Aucun pathos mais une voix vibrante, le réel dur et froid, la désespérance et l’endurance, le recul et la clarté dans ce livre bouleversant. Dans Un enfant sans histoire, il y a l’énergie des survivants et la dignité de ceux qui ne se plaignent pas mais dont les souffrances éclaboussent la page. Et puis il y a la lumière de cet enfant qui se conjugue éternellement au présent, au sourire inouï, bourré de vie et de secrets indéchiffrables, épuisant et magnifique.
Un enfant sans histoire est aussi le constat plein de colère froide du scandaleux retard qu’a la France en matière de prise en charge de l’autisme et des handicaps au sens plus large. La honte à entendre les politiques repris en chœur par les institutions publiques qui multiplient les discours sans qu’aucune main ne soit tendue réellement vers les fragiles.

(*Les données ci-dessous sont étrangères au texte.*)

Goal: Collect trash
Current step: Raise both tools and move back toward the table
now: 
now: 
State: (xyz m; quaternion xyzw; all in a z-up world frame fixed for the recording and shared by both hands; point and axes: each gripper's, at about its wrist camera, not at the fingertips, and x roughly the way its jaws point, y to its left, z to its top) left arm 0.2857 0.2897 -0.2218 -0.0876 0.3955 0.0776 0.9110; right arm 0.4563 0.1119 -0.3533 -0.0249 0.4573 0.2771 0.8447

Comment vivre un drame qui dure ? C’est la leçon faite de détresse et de détermination que l’écrivain Minh Tran Huy livre dans ce petit chef d’œuvre qui s’extirpe du témoignage pour servir la littérature.
Karine Papillaud
Entretien avec Minh Tran Huy : « La France a et a toujours eu un problème avec le handicap »
- Vous publiez Un enfant sans histoire (Actes Sud), un récit qui mêle votre expérience personnelle de maman d’un enfant autiste, avec le parcours de l’américaine Temple Grandin. Qui est Temple ?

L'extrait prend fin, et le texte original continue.